→ Exercise objective: Search the data below for the string "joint". Extract every line that contains it.

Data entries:
---+---
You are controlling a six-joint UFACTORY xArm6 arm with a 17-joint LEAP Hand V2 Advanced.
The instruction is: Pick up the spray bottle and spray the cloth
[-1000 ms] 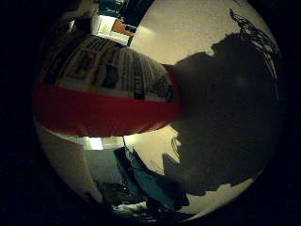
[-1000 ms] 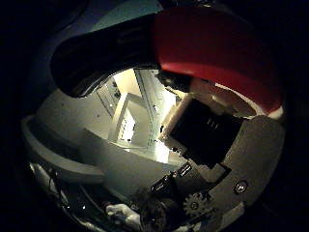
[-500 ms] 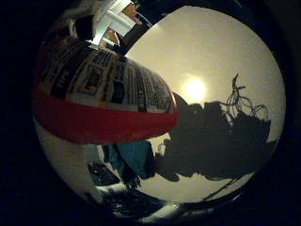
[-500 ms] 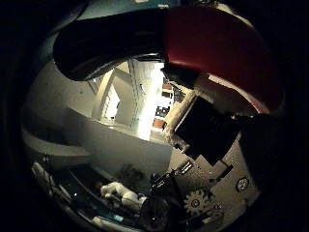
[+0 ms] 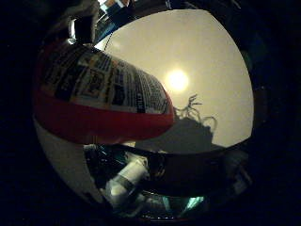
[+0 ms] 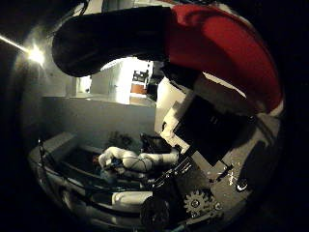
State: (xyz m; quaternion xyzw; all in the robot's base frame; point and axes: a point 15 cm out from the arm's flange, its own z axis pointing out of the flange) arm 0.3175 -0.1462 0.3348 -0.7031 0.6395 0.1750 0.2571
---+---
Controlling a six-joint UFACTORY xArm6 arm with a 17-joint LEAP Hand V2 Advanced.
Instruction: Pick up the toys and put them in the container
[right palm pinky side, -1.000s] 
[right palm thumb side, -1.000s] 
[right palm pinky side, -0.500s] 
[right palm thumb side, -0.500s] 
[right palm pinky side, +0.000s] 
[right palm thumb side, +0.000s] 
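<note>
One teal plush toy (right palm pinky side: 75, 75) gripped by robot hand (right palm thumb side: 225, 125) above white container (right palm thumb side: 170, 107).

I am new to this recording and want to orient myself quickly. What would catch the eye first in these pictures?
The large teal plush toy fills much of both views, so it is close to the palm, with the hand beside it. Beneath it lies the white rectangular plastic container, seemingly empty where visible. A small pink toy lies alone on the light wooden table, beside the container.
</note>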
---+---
→ Completed task:
You are controlling a six-joint UFACTORY xArm6 arm with a 17-joint LEAP Hand V2 Advanced.
Controlling a six-joint UFACTORY xArm6 arm with a 17-joint LEAP Hand V2 Advanced.

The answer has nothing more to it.